Here, we are not talking about the “meaning” in the turn-of-phrase that ends in “s,” as in living beyond your means. That is mere “Kentucky Windage” in the aim to consider the “pitch” in our approach to the workplace and its essential role in performance improvement. Here, pitch is defined as the level of intensity, or the highness or lowness of something. In this vein, “mean,” the measure of value in a set or collection of elements classed together, is manifest in how we dispatch ourselves in the workplace. Simply, we are propelled in a sense, by the heart, mind, body, and soul in our work, and by this “set” of elements form the model of achievement that is uniquely ours.

The heart in our effort is more commonly our attitude, that element of intangible behavior that either tilts us forward or holds us back. We are most often considered for our skills, even evaluated for advancement based on “what” we can do. But what we know compared to what we do not know is so wide a gap that the measure of the latter surrounds us. Skills matter, but attitude—good and bad—is the primary reason for performance success. We might tolerate a poor attitude in some, in favor of unusual skills in them, but we seldom choose to align ourselves with them. Given the choice between the dour and the dirigible that floats on air, we seek the latter.

The mind in the holistic view is the element that enables a person to be aware of the world and his experiences, to think, and to feel, the faculty of consciousness and thought. When used more fully it goes beyond the mere intellect that facilitates learning. It is a rainbow spectrum of awareness that can manage both the simplest of things and the complex as easily. It is less the “shift register” in a computer that stores data for rationalizing at each clock cycle; it is rather the determiner of all function, the thinking and doing planner that causes things to happen.

The body is the bidder of all things. It is the toolbox at our disposal. We conceive an action in the mind, prepare our emotional and mental state in the heart, and set the body to work. It moves us from place to place, drives the car. It picks and places things, and even works to recondition itself for those who put it to exercise. It can take the form of love or war, revealing passion and vehemence. Without the “body” we might only think and feel, but never touch, taste, hear, or see color.

The soul in the context of the workplace is the purpose in our effort, as tied to our identity. We may think our purpose in words and images and craft our identity in some measure of performance, but combined they present the meaning in what we do. The soul in our work drives us to fulfillment, that highest of needs that is the end in all endeavors. Our contributions are made ready by heart, mind, and body, but it is the soul in our work that uniquely qualifies us.

If I have your attention after this brief journey through the “looking glass” may I ask you the question above? Are you working “beyond your mean”? And, if not, why not?

The workplace is assumedly competitive, even more so today. How then might one distinguish himself among eager others? It may be that we only do what we know how to do.
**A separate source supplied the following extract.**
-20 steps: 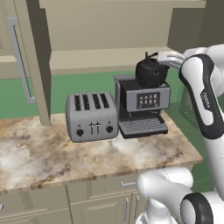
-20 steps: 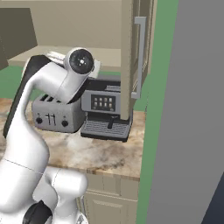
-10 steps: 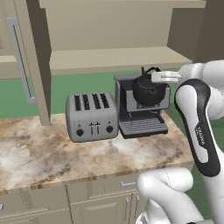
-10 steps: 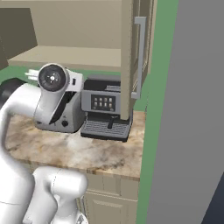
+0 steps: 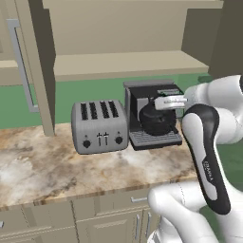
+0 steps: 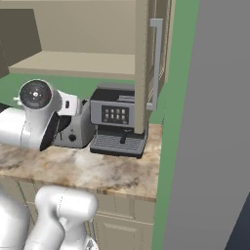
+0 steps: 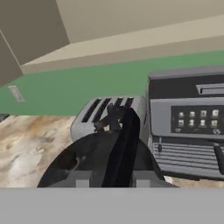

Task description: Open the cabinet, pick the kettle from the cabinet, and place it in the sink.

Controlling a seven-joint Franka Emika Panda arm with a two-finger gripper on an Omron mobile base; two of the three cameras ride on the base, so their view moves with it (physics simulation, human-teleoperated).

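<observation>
The black kettle [image 5: 155,119] hangs in the air in front of the coffee machine [image 5: 153,93], just above the counter. My gripper [image 5: 160,105] is shut on its arched handle [image 7: 124,140] from above. In the hand view the round kettle body [image 7: 94,164] lies right under my gripper [image 7: 113,180]. The beige cabinet [image 5: 124,61] stands open above, its left door [image 5: 40,66] swung out and its shelf bare. Its right door [image 6: 142,63] with a silver bar handle [image 6: 156,63] is swung out too. The sink is out of view.
A silver four-slot toaster [image 5: 99,126] stands left of the coffee machine on the marble counter [image 5: 57,166]. My arm's elbow [image 6: 36,97] hangs low over the counter's left part. A tall grey wall [image 6: 215,122] bounds the right side.
The arm has come down and carried the kettle from level with the coffee machine's top to in front of its face. The grip on the handle is unchanged.
</observation>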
The sound of it is a death knell to achievement. Clearly, we must go beyond our “mean,” that average performance that makes lemmings of us too easily. But without the collective movement of our faculties we are fated to crawl while others dance. Somehow, we must find it in ourselves to go beyond our education, where in the words of Albert Einstein “learning begins.”

The heart, mind, body, and soul may be a good place to start. It slows the spirit and concentrates our efforts on real work, progress. In the end, we’ll have avoided Alice’s dilemma, having moved so fast only to find ourselves in the same place.